Liqueur : Erikson nous parle ici de ce penchant pour les « eaux chaudes », qui fait oublier les problèmes du quotidien. Le beat est efficace et dans la même veine que les précédents. Lyricalement, c’est plutôt moyen, et le flow ne laissera pas un souvenir impérissable. Le refrain est peut-être un peu lourd à écouter. En bref pas le meilleur morceau.

Zoo : Street anthem au beat lourd avec pour épauler Erikson, Boula-Z et Intenso. Ce dernier lui renvoie la balle après l’avoir invité sur « Asian Food » (chroniqué précédemment). Description de la vie dans la jungle urbaine, critique des « comédiens de rue », les rappeurs se lâchent. Malheureusement, les feat prennent toute la place et Erikson est poussé au 2e plan. Mention spéciale à Intenso, avec un flow tranchant sur un couplet qui donne sa dimension au morceau.

Mal du pays : Ce morceau est le parfait exemple de ce qui a été abordé précédemment. Un beat plutôt bon, et un refrain chanté faux du début à la fin dont on ne sait pas si l’on doit s’offusquer ou crier au génie tellement c’est marquant. Le thème ici n’est pas des plus joyeux. L’envie de retrouver ses racines éloignées, tout en décrivant une vie pauvre ici. Un morceau au sujet touchant, mais à la forme qui peut laisser perplexe.

Scred love : On passera très rapidement sur ce son à l’intérêt moindre malgré un beat plutôt cool…

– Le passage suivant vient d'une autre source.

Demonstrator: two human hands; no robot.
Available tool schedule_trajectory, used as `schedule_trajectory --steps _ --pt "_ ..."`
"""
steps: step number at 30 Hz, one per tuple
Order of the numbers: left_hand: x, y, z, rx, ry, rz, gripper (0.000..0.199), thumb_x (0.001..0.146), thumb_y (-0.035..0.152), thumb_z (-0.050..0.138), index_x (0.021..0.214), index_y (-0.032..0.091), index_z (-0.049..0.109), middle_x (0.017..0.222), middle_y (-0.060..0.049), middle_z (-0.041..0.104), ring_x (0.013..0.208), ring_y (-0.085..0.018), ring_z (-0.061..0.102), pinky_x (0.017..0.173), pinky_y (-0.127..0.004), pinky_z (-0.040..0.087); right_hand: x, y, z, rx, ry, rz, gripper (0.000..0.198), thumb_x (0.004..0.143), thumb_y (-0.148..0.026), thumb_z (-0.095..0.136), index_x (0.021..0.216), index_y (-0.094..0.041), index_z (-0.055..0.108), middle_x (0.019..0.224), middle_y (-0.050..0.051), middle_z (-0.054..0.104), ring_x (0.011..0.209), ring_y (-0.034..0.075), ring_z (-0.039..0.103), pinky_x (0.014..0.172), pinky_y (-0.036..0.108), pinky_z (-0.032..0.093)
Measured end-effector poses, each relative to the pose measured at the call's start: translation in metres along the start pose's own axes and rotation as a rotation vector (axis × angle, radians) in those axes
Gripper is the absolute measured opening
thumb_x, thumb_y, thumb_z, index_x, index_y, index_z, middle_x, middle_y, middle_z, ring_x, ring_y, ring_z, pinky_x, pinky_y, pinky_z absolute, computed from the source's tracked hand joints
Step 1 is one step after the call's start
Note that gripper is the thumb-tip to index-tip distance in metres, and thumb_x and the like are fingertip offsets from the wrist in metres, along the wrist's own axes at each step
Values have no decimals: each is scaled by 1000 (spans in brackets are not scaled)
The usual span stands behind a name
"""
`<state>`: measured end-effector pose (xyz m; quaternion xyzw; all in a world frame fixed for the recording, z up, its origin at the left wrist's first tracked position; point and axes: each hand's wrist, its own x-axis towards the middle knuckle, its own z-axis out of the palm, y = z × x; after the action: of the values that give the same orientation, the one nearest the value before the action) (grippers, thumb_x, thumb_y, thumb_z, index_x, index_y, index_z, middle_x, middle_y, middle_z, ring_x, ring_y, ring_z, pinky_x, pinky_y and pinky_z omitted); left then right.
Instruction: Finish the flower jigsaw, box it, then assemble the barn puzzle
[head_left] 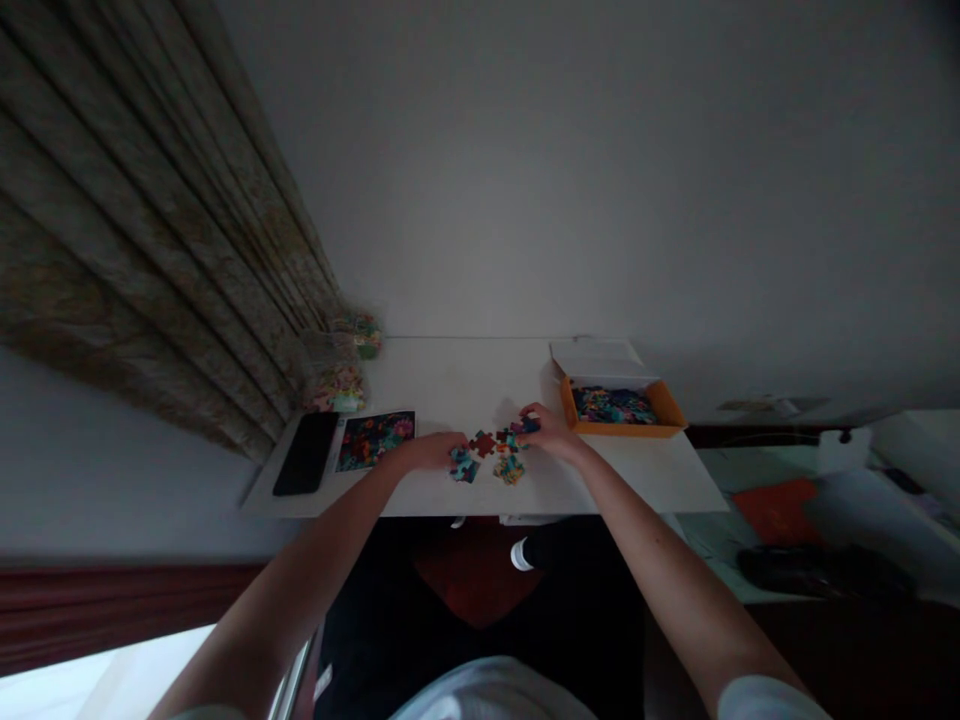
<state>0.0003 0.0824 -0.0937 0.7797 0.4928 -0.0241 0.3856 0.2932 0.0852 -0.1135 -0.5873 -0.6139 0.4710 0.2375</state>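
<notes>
The left hand (444, 450) and right hand (553, 436), grips impossible to tell, flank several jigsaw pieces (485, 444) at the near middle of one tabletop (457, 385); one open box (630, 430) right, one picture sheet (367, 441) left.

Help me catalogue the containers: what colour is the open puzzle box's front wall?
Orange-yellow; the puzzle box's front wall shows best in the head view.
</notes>
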Motion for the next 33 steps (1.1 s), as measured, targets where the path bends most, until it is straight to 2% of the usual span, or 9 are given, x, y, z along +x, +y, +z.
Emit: schedule_trajectory --steps 3,5,10,14,18,23,28,33 --pt "-8 4 11 31 -52 -16 52 68 18 80 117 25 65 119 -5 71 110 -27 66 90 -30 47 -20 -3 9 -56 -144 -14 54 63 -19 84 113 -22 62 94 0 72 88 20 68 77 29 49" --pt "-12 9 16 54 -51 -42 63 65 18 84 123 22 62 128 -10 66 115 -30 64 94 -32 47 -33 -4 20 -187 -180 0 56 63 -19 86 114 -21 63 102 3 73 95 23 68 82 30 49" --pt "-15 25 18 130 -42 -99 74 62 18 89 129 19 58 138 -15 57 122 -34 61 98 -35 47 -54 -12 39 -527 -105 25 66 67 -28 90 126 -22 61 122 11 69 112 31 66 86 35 48" --pt "-13 35 14 234 -42 -110 76 60 20 92 128 19 58 143 -17 50 130 -37 54 101 -38 47 -59 -25 41 -631 -95 28 63 66 -36 92 120 -23 64 128 13 64 113 34 66 83 37 50" --pt "-13 39 13 279 -17 -92 78 61 21 92 131 19 57 143 -17 50 131 -36 53 102 -40 47 -62 -32 40 -695 -104 14 66 64 -37 93 122 -23 62 131 15 62 119 37 62 84 40 52" --pt "-10 40 13 347 -46 -87 79 61 24 93 132 17 58 143 -19 50 132 -40 51 100 -42 47 -62 -34 41 -730 -145 -6 70 63 -37 94 124 -23 62 134 16 60 121 38 61 85 42 53" --pt "-5 37 15 347 -51 -67 73 60 22 93 126 17 61 139 -18 58 131 -38 54 101 -38 45 -59 -28 47 -654 -141 -67 76 60 -27 94 127 -20 60 134 17 61 121 36 62 93 41 51" --pt "-8 35 15 141 -62 -41 54 78 19 76 128 22 58 121 -8 72 113 -28 67 91 -31 47 -61 -20 51 -482 -148 -102 84 63 -19 90 137 -19 51 131 15 66 120 31 64 96 36 47"
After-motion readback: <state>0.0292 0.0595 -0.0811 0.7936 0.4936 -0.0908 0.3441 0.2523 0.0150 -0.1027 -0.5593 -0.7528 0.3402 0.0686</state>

Globetrotter : Sample soul doux et relax pour le thème du voyage. Le rappeur nous conte ses envies d’ailleurs, avec un meilleur placement faisant honneur à l’instru au solo de guitare qui ravira les fans de blues. Un sympathique morceau en apesanteur pour clore ce rêve américain.

Cet « American Dream » peut se targuer d’avoir des instrus bien choisies, mais les carences rappologiques du MC et un flow parfois trop moyen peuvent déconcerter, et les feats mettent l’acteur principal au second plan. Auront du mal les auditeurs amateurs de technique et fuiront systématiquement les puristes. Difficile de rentrer dans le délire quand on n’a pas de second degré. Mais les morceaux de bravoure comme les refrains chantés faux feront littéralement tripper dans cet univers barré.
Bref, mi-figue mi-raisin, mais difficile de rester totalement neutre comme un suisse devant cet EP. Toujours est-il qu’Erikson est un ovni, et que la pépite est ufologique.